Seqanswers Leaderboard Ad

Collapse

Announcement

Collapse
No announcement yet.
X
 
  • Filter
  • Time
  • Show
Clear All
new posts

  • Advanced interaction contrast in DESeq2

    Hi everyone,



    I am currently working on some RNA-seq data in DESeq2 and I would like to know if I can transform a specific biological question into a DESeq2 glm contrast for which Differentially Expressed Genes (DEGs) can be called. I am not very comfortable with contrasts (and not even sure they’re the way to go, despite having read the helpful related Seqanswers threads) so I’m looking for some help!



    We have an experiment with 3 immune cell Populations (say A, B, and C, with A as the reference) and 2 Conditions (a Control condition as reference, and a Stimulated condition), with 3 biological replicates per group (hence 18 samples in total).

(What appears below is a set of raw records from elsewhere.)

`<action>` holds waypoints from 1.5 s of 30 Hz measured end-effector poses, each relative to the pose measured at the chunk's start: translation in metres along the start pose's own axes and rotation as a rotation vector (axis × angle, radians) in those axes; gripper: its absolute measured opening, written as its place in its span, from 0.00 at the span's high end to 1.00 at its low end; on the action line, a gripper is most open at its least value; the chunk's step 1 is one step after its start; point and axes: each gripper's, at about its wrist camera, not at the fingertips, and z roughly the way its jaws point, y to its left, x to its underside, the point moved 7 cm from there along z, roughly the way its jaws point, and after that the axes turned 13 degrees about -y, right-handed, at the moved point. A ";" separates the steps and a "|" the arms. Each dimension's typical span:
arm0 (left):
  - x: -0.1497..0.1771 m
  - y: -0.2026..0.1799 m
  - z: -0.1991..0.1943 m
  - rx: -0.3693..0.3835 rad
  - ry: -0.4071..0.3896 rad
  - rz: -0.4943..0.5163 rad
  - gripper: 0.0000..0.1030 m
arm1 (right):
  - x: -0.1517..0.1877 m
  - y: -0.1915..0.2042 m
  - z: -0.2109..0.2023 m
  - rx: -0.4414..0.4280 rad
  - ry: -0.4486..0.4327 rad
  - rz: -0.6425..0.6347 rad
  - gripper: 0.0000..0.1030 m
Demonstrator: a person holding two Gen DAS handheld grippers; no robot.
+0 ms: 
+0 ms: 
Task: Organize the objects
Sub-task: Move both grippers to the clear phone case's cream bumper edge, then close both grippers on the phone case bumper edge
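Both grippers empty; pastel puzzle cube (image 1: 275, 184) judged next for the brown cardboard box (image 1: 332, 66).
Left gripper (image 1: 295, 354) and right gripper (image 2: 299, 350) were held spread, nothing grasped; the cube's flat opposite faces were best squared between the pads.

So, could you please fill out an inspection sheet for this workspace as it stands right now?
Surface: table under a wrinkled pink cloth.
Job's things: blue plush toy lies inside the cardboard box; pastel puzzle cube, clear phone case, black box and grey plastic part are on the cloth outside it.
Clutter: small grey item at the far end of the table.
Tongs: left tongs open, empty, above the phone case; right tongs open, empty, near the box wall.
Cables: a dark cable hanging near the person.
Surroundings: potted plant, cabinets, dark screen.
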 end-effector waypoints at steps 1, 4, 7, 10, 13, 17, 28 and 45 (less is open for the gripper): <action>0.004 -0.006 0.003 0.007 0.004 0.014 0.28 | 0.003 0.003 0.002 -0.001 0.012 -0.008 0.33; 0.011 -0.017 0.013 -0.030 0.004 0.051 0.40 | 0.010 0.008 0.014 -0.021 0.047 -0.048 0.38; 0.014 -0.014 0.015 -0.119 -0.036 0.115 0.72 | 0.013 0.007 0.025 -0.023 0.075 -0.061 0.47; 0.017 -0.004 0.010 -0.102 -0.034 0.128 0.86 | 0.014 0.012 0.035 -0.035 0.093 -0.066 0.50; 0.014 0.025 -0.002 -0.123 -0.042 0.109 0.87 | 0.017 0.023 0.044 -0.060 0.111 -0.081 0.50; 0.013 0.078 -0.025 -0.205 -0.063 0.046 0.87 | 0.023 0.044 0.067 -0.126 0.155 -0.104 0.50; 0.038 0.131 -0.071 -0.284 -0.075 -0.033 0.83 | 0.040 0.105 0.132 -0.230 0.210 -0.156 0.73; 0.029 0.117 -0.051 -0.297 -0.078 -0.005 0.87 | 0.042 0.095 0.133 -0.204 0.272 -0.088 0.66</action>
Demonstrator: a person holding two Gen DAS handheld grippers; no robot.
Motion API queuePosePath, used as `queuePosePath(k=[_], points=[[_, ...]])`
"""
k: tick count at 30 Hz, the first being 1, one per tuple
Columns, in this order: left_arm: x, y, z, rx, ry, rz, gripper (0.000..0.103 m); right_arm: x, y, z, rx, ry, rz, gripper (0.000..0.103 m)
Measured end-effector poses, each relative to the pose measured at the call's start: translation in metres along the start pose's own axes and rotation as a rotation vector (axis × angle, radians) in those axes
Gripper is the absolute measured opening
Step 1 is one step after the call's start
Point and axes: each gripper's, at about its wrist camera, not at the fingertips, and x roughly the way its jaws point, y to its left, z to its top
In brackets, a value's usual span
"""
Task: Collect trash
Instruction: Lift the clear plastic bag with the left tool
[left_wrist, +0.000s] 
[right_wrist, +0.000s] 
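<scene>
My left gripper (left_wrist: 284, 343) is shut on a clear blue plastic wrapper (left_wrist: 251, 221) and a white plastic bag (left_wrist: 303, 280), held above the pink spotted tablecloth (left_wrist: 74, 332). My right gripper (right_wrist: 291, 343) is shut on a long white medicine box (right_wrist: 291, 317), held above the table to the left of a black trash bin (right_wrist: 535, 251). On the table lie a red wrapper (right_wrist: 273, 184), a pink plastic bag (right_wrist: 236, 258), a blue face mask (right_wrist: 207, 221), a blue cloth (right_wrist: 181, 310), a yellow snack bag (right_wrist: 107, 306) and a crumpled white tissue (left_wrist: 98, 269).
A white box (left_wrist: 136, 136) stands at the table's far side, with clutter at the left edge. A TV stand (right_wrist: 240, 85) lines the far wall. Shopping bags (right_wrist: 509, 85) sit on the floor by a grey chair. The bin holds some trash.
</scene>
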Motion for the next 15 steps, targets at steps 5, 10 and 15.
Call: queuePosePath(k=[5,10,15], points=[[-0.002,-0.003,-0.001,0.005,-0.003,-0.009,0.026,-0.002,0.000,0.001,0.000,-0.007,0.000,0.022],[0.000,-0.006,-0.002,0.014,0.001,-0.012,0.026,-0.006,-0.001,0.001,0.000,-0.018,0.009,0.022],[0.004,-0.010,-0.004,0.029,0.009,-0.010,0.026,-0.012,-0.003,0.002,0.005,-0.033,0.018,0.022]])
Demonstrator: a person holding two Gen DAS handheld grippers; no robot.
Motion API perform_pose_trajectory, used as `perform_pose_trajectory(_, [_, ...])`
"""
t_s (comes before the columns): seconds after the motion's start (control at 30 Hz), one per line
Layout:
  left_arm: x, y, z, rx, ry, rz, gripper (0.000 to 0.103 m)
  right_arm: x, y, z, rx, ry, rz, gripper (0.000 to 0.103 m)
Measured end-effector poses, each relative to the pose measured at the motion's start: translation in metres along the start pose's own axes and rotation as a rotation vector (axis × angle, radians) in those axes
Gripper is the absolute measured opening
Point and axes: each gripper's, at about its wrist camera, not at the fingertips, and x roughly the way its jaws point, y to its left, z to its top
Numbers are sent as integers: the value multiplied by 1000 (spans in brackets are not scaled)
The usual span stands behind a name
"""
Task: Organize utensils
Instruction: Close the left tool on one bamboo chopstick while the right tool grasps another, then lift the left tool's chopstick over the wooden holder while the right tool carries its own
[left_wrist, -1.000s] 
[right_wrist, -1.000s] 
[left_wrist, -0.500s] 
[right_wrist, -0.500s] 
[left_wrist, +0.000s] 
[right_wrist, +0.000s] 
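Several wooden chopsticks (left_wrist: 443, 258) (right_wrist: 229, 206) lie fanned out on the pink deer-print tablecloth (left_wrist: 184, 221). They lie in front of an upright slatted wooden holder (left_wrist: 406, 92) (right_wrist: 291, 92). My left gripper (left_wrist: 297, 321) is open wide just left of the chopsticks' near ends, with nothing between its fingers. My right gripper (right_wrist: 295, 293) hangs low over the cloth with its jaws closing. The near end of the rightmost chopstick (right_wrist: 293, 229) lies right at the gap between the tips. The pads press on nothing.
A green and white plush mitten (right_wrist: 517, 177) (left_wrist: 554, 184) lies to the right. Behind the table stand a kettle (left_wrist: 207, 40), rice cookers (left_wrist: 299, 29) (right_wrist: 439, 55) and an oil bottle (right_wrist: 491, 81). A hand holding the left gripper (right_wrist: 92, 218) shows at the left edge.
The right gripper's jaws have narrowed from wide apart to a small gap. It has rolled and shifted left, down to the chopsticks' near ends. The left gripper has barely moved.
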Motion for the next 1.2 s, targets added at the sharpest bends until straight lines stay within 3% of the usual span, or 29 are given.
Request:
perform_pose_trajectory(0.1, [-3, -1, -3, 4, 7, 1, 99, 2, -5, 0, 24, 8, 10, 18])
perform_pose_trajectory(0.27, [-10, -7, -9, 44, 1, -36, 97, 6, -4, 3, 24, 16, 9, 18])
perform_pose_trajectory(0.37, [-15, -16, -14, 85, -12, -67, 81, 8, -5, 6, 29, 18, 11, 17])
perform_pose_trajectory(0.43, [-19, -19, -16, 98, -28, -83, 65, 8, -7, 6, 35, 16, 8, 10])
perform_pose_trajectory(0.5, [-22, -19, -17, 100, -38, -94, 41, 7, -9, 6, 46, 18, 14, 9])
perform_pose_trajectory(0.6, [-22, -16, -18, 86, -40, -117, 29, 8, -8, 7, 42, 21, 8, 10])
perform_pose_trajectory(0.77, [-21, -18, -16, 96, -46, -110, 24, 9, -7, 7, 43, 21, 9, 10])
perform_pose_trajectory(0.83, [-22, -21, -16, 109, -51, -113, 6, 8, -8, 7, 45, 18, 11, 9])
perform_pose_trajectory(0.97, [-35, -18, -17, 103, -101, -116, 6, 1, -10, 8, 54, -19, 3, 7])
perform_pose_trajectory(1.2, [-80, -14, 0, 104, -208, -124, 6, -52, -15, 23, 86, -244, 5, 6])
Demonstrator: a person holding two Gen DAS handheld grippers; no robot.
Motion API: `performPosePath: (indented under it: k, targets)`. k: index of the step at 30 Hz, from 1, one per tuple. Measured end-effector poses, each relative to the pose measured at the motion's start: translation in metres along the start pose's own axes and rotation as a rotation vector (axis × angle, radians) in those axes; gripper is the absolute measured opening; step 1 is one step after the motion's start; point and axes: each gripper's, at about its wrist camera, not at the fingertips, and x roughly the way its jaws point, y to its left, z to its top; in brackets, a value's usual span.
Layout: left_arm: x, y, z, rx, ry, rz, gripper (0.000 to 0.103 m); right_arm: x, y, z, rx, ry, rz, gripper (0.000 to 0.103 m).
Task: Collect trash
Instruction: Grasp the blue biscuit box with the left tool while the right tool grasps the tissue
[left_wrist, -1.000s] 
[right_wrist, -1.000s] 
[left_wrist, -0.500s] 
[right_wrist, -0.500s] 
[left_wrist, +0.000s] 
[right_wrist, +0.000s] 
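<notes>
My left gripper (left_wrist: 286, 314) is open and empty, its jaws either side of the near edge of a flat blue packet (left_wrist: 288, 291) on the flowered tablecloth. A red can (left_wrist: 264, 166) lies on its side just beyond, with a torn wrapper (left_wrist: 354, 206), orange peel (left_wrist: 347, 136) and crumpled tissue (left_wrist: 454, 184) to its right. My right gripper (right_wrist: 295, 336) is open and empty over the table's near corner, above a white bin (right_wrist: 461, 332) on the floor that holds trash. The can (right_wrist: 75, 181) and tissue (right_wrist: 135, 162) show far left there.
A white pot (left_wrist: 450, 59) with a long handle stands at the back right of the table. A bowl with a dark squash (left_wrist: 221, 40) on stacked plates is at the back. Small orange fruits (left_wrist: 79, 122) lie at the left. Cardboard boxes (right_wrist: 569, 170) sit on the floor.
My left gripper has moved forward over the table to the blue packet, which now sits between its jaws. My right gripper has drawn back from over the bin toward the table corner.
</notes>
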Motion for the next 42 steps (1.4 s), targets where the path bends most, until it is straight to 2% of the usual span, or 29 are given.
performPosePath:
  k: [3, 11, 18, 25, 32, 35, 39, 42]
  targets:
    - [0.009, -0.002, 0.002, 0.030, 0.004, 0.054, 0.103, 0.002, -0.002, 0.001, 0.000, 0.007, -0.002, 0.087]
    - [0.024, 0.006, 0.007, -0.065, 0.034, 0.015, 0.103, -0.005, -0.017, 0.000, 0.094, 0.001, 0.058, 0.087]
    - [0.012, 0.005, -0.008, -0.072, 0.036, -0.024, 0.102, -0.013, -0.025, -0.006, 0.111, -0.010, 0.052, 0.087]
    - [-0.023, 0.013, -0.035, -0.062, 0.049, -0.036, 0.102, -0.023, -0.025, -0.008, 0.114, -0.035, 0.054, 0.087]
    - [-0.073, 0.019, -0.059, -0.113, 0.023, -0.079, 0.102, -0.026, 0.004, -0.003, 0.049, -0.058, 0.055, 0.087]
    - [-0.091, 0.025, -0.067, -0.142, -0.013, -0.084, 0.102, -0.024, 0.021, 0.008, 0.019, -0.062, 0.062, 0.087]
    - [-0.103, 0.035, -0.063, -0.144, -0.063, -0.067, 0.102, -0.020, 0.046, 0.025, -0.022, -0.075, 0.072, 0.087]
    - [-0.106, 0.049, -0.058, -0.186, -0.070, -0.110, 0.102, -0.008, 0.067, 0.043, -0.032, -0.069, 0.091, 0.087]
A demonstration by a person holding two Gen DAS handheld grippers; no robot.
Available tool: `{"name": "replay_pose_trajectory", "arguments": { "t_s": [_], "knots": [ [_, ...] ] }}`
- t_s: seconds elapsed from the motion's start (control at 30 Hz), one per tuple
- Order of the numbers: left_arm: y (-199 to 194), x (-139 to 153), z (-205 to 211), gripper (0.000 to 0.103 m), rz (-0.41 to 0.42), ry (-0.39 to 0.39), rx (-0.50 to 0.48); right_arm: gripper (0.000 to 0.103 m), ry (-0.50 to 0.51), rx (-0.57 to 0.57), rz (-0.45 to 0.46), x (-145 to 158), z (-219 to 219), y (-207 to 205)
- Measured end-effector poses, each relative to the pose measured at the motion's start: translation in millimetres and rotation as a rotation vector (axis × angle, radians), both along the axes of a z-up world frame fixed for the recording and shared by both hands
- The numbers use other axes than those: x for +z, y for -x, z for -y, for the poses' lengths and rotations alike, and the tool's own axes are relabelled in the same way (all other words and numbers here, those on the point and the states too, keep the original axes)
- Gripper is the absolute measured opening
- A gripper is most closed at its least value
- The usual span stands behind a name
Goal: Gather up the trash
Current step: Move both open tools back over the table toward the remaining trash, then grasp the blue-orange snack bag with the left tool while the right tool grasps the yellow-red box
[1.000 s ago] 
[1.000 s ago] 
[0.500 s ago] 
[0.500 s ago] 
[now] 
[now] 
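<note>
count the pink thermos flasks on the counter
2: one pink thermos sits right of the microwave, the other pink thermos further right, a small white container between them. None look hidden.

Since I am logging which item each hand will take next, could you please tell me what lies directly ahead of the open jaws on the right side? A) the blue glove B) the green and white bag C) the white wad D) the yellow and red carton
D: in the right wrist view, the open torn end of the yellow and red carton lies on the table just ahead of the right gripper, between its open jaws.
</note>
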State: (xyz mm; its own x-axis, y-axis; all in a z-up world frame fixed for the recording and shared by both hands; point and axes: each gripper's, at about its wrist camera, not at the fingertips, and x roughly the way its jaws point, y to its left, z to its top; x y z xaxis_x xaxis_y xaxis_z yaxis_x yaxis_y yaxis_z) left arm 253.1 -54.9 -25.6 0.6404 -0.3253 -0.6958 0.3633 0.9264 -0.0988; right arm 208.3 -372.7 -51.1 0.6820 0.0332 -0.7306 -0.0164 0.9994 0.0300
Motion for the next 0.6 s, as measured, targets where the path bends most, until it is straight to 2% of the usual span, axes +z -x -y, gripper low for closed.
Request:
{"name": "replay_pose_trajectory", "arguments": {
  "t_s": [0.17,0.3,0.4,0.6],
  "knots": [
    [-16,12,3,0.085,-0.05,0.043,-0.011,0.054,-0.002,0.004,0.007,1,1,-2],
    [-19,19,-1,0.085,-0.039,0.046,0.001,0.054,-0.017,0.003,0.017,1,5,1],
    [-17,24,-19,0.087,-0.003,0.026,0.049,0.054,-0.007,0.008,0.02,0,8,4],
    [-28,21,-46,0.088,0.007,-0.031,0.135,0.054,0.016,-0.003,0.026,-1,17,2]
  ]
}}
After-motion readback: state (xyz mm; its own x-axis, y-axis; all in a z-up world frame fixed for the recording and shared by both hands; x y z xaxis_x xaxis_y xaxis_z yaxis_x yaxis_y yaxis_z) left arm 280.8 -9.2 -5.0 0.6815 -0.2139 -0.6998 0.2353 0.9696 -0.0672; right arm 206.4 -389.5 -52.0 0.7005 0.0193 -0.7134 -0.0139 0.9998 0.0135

    So far we’ve analysed each cell population independently, deriving the list of DEGs between Stimulated and Control in each, and then looking at how these lists intersect (e.g. with Venn diagrams).



    However, it would make much more sense to analyse all samples in one go, both statistically (more power) and biologically (as everything was done with the same protocol). In this case cell Population would be added as a new factor, and I’d also include the Population:Condition interaction. I have been experimenting with this setup:
    Code:
    design = ~ Population + Condition + Population:Condition
    The list of resultsNames in the model is thus:
    Code:
    "Intercept"                  
    "ConditionControl"                   "ConditionStimulated"               
    "PopulationA"                          "PopulationB"           "PopulationC"
    "ConditionControl.PopulationA" "ConditionStimulated.PopulationA"
    "ConditionControl.PopulationB" "ConditionStimulated.PopulationB" 
    "ConditionControl.PopulationC" "ConditionStimulated.PopulationC"
    Getting the list of overall DEGs for Stimulated versus Control is straightforward:
    Code:
    contrast=c(“Condition”, “Stimulated”, “Control”)
    Writing a contrast to compare Population C versus B, irrespective of Condition, is easy too:
    Code:
    contrast=c(“Population”, “C”, “B”)
    I’m not entirely sure of myself but it seems to me that the contrast to test the effect of the interaction of Population B and Condition Stimulated would be:
    Code:
    contrast=list(c(“PopulationB”, “ConditionStimulated”, “PopulationB.ConditionStimulated”))
    Am I right so far?



    Either way, then comes the tricky part.

    Our biological question is: what are the genes that are differentially expressed between Stimulated and Control in populations A and B BUT NOT differentially expressed between Stimulated and Control in population C? (this is because we know A and B drive a specific type of downstream response, while C is more of an “on-looker”, a sort of internal control if you wish)

    Is this the same as asking for the glm coefficients of PopulationB.Stimulated and PopulationC.Stimulated? If yes, how does one write this up as a contrast? I haven’t been able to figure it out, despite reading the various posts about writing up the contrasts... Can it be so simple as any of the following:
    Code:
    contrast=list(c(“PopulationB.Stimulated”, “PopulationC.Stimulated”))
    contrast=list(c(“PopulationB.Stimulated”, “PopulationC.Stimulated”, “ConditionStimulated”))
    contrast=list(c(“PopulationB.Stimulated”, “PopulationC.Stimulated”, “ConditionStimulated”, “PopulationB”, “PopulationC”))


    ...Or would it just be better to test for the overall Stimulated vs Control DEGs, and then the DEGs for each interaction with Population, and do set analysis on all that?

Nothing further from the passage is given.